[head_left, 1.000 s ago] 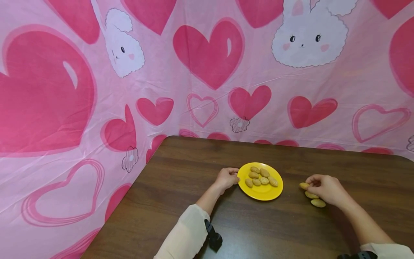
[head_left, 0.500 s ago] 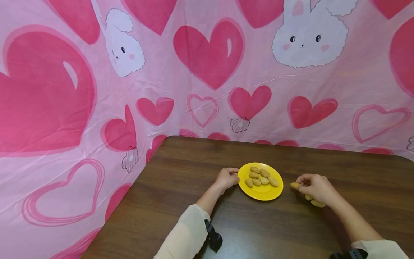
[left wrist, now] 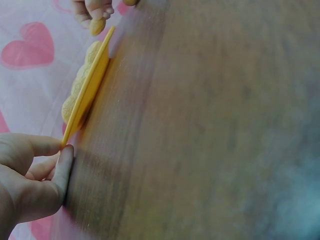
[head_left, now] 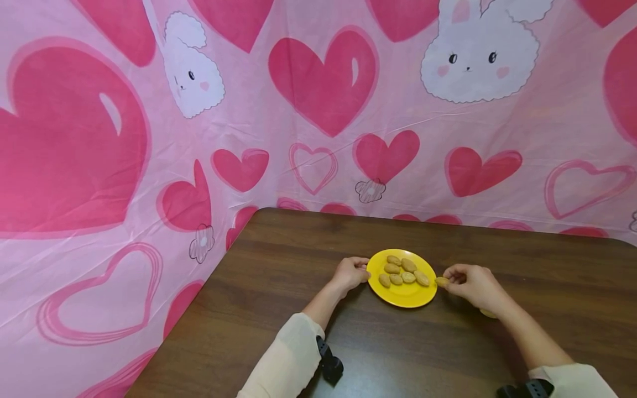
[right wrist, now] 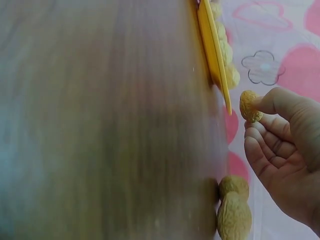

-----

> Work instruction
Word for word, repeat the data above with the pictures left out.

> Reply
[head_left, 1.000 s ago] 
[head_left, 0.500 s ago] 
[left wrist, now] 
[head_left, now] 
[right wrist, now] 

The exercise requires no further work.